• EXERCISE GOAL: Images in the data are to be skipped, while every line is restated exactly as written.
---------------
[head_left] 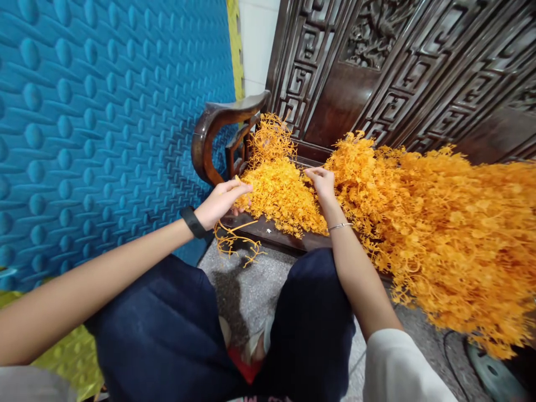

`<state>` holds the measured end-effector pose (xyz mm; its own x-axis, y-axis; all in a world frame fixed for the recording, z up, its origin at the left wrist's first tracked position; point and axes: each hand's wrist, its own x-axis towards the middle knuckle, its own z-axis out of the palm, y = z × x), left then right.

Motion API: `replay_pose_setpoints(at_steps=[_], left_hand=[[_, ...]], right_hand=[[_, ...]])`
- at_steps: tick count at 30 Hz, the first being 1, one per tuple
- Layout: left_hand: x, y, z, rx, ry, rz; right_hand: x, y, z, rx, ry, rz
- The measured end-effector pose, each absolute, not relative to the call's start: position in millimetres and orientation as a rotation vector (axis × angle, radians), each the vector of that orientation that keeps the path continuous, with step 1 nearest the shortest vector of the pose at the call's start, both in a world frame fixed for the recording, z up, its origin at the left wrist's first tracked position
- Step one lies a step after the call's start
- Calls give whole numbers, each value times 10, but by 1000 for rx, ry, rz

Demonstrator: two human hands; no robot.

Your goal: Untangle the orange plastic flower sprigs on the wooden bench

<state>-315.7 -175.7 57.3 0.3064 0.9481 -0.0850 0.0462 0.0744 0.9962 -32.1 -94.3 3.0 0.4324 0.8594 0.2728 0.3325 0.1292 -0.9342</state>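
My left hand [226,196], a dark band on its wrist, is closed round a thin orange plastic stem [229,241]; bare forked branches of it hang below the palm. Beside it a heap of small loose orange plastic pieces [285,192] covers the end of the dark wooden bench [285,240]. At the heap's right edge is my right hand [322,181], its fingertips pinched together; what lies between them is too small to make out. A tangle of bare orange stems [272,139] rests behind the heap.
A large mass of orange plastic sprays [439,223] spreads along the bench to the right. The curved wooden armrest [205,134] rises at the left, and a carved backrest [347,106] stands behind. Blue foam matting [104,139] fills the left side.
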Motion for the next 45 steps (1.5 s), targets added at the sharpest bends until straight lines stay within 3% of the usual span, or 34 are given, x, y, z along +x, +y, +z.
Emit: replay_pose_setpoints(at_steps=[7, 13, 24, 36, 45], left_hand=[[-3320, -1743, 609, 1129, 958, 881], [-3395, -1752, 608, 1095, 929, 903], [-3383, -1698, 485, 1300, 885, 1079], [-3328, -1706, 588, 1308, 874, 1028], [-3348, -1715, 666, 1271, 914, 1082]], right_hand=[[-476, -884, 30, -1608, -1225, 627], [-631, -988, 145, -1496, -1301, 617], [-1718, -1701, 402, -956, -1607, 1353], [-1658, -1687, 423, -960, -1260, 1361], [-1542, -1678, 451, -1007, -1744, 1069]])
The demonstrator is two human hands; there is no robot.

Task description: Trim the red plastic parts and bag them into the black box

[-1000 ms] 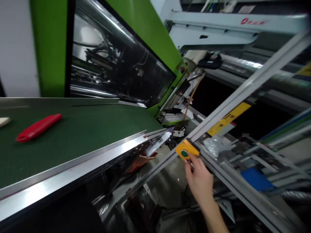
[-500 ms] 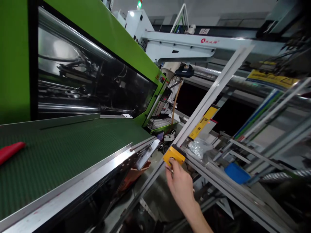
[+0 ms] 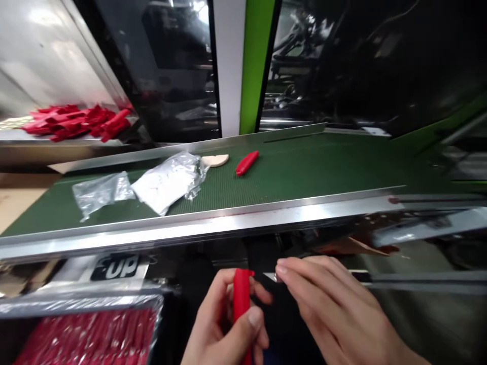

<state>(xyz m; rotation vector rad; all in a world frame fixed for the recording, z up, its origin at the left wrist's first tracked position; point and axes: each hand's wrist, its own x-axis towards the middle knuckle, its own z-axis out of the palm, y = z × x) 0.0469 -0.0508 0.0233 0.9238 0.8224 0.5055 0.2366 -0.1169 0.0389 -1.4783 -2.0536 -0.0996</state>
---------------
• ANSWER BELOW:
[head_left] 

`<state>` holds the measured end-effector pose (xyz mm; its own x-axis, y-axis; all in a world frame fixed for the recording, z up, its origin at the left wrist's first tracked position; point and axes: each hand's wrist, its own x-axis towards the middle knuckle, its own z-axis out of the palm, y = z × x), left then right.

Motion API: `replay_pose_setpoints(at_steps=[_], left_hand=[[_, ...]], right_hand=[[_, ...]])`
- at_steps: tick count at 30 Hz, the first being 1, one per tuple
- Layout: left_hand: x, y, z, rx, ry, rz; right_hand: x, y, z, rx, ry, rz
- The measured end-effector pose, each absolute, not relative to the call's start: position in millimetres and orientation as a rotation vector (axis × angle, radians), each the vector of that orientation that keeps the path continuous, with step 1 nearest the shortest vector of the pose at the call's start, both in a world frame fixed for the recording, z up, its origin at the left wrist's first tracked position
- Step one lies a step after the call's start
- Calls give whole numbers, each value times 10, but by 1000 for rx, ry, rz

Demonstrator: two human hands; no robot.

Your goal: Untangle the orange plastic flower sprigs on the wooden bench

<state>-315.7 -175.7 57.3 0.3064 0.9481 -0.0850 0.0462 0.0744 0.9962 -32.1 -94.3 3.0 0.4324 0.8594 0.2728 0.3325 0.1292 -0.9342</state>
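My left hand [226,196], a dark band on its wrist, is closed round a thin orange plastic stem [229,241]; bare forked branches of it hang below the palm. Beside it a heap of small loose orange plastic pieces [285,192] covers the end of the dark wooden bench [285,240]. At the heap's right edge is my right hand [322,181], its fingertips pinched together; what lies between them is too small to make out. A tangle of bare orange stems [272,139] rests behind the heap.
A large mass of orange plastic sprays [439,223] spreads along the bench to the right. The curved wooden armrest [205,134] rises at the left, and a carved backrest [347,106] stands behind. Blue foam matting [104,139] fills the left side.
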Motion for the next 45 steps (1.5 s), targets added at the sharpest bends until straight lines stay within 3% of the usual span, or 34 are given, x, y, z along +x, +y, +z.
Emit: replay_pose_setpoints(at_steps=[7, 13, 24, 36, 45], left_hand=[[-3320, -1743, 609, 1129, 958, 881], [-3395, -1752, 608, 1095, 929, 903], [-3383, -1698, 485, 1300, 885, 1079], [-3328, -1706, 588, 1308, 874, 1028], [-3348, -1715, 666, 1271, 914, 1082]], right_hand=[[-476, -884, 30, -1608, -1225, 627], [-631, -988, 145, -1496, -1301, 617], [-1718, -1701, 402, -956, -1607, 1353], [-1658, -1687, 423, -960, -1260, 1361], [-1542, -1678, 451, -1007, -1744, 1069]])
The demonstrator is two human hands; there is no robot.

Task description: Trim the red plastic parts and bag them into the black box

[-1000 ms] 
[-500 ms] 
[+0 ms] 

<state>(xyz m; rotation vector rad; all in a world frame fixed for the recording, z up, its origin at the left wrist's first tracked position; point and axes: each hand's wrist, its own x-axis towards the middle knuckle, its own z-axis out of the palm, y = z × x) 0.0469 -0.0508 0.0233 0.9238 0.8224 0.5055 0.2366 -0.1169 0.0389 -1.4783 -2.0536 -0.0996</state>

No further answer will be given.